COVID-19: Chapter 7 - Brags, Beats, and Variants

This is from some time after 14th December:
Emergence and rapid spread of a new severe acute respiratory syndrome-related coronavirus 2 (SARS-CoV-2) lineage with multiple spike mutations in South Africa

The language is all couched in mights and maybe’s - certainly they don’t provide evidence that it’s even more transmissible than the new UK strain. Does appear to have more mutations within the spike protein though.

Here, we describe a new SARS-CoV-2 lineage (501Y.V2) characterised by eight lineage-defining mutations in the spike protein, including three at important residues in the receptor-binding domain (K417N, E484K and N501Y) that may have functional significance. This lineage emerged in South Africa after the first epidemic wave in a severely affected metropolitan area, Nelson Mandela Bay, located on the coast of the Eastern Cape Province. This lineage spread rapidly, becoming within weeks the dominant lineage in the Eastern Cape and Western Cape Provinces.
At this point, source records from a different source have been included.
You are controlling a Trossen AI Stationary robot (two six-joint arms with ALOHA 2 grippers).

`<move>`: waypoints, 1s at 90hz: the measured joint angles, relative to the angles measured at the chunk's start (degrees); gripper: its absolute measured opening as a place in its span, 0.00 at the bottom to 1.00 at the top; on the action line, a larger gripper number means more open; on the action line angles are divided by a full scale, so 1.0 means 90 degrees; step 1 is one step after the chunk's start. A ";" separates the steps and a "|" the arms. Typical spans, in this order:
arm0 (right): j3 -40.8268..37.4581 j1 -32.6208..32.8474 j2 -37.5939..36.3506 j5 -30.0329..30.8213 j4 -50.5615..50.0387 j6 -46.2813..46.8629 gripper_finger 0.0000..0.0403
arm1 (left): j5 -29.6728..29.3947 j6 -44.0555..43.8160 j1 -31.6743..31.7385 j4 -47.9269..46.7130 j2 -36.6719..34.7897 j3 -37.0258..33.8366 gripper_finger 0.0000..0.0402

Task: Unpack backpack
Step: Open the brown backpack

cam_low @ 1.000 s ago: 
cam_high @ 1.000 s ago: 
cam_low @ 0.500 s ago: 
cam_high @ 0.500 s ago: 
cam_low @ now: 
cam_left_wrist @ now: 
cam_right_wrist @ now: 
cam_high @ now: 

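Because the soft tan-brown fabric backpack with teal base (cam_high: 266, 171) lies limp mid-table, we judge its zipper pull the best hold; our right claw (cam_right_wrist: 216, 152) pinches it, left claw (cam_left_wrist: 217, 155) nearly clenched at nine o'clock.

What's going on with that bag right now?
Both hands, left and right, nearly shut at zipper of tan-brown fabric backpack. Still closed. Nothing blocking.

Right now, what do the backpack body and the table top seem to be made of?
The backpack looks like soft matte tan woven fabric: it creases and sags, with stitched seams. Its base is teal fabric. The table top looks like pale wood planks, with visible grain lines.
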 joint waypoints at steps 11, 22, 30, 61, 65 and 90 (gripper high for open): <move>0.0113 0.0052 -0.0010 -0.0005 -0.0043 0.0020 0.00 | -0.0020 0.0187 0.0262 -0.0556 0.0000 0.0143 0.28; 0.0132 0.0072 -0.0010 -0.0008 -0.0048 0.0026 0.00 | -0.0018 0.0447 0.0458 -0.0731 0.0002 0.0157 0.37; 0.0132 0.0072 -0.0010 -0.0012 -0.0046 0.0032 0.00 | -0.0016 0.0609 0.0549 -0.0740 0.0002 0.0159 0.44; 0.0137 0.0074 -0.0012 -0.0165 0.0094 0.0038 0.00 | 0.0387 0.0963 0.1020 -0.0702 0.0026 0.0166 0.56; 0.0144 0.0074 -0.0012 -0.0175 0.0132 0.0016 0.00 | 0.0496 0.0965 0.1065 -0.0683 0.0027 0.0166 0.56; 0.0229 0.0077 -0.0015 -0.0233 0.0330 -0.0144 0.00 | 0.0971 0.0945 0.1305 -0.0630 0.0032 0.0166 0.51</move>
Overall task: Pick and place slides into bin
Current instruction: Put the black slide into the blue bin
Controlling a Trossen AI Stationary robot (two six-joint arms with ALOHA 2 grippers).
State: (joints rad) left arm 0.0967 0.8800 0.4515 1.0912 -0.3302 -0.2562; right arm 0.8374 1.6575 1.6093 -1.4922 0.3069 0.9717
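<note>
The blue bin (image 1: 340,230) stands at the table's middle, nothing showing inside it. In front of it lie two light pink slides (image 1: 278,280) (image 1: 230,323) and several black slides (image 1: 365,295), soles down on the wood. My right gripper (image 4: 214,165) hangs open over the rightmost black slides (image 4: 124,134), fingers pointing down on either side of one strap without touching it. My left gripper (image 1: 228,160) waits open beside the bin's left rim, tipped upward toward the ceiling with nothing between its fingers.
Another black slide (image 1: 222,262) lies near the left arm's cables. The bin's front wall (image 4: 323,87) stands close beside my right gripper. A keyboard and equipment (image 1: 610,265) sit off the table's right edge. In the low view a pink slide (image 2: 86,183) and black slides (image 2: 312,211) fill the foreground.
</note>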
Whilst the full significance of the mutations is yet to be determined, the genomic data, showing the rapid displacement of other lineages, suggest that this lineage may be associated with increased transmissibility.

Edit: oops, you were questioning the other Churchill post

It’s kind of wild to live in a world where we can quickly sequence various new strains actively spreading in a pandemic.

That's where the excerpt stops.